Provided data section start

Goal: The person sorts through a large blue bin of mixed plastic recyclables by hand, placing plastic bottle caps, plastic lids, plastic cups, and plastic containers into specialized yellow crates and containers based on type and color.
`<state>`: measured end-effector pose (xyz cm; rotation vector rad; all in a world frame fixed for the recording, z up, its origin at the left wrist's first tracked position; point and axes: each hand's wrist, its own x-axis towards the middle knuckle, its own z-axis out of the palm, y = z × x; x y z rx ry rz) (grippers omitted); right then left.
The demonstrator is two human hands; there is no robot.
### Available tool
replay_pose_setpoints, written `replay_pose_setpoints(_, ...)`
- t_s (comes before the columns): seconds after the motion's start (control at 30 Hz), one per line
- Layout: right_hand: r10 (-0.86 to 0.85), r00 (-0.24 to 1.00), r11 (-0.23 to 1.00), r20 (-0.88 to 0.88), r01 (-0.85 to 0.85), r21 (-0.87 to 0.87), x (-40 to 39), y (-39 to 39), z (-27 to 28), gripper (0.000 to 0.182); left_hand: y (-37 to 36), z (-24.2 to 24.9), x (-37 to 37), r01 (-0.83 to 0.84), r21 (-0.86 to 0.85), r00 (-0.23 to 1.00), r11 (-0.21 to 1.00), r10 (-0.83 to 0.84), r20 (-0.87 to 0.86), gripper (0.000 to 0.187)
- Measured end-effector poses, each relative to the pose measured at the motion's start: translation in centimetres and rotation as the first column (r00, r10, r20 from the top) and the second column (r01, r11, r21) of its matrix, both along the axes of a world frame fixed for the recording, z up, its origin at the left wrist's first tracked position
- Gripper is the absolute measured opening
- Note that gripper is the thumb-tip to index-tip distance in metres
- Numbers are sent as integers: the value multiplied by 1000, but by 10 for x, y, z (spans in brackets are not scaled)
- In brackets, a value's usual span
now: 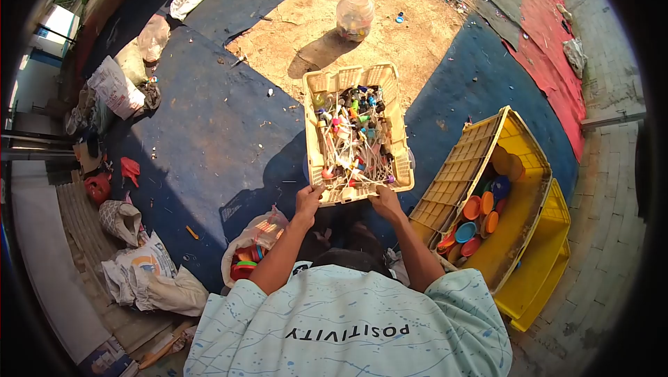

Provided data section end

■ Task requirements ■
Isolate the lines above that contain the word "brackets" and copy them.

■ Solution ■
- Numbers are sent as integers: the value multiplied by 1000, but by 10 for x, y, z (spans in brackets are not scaled)
- In brackets, a value's usual span

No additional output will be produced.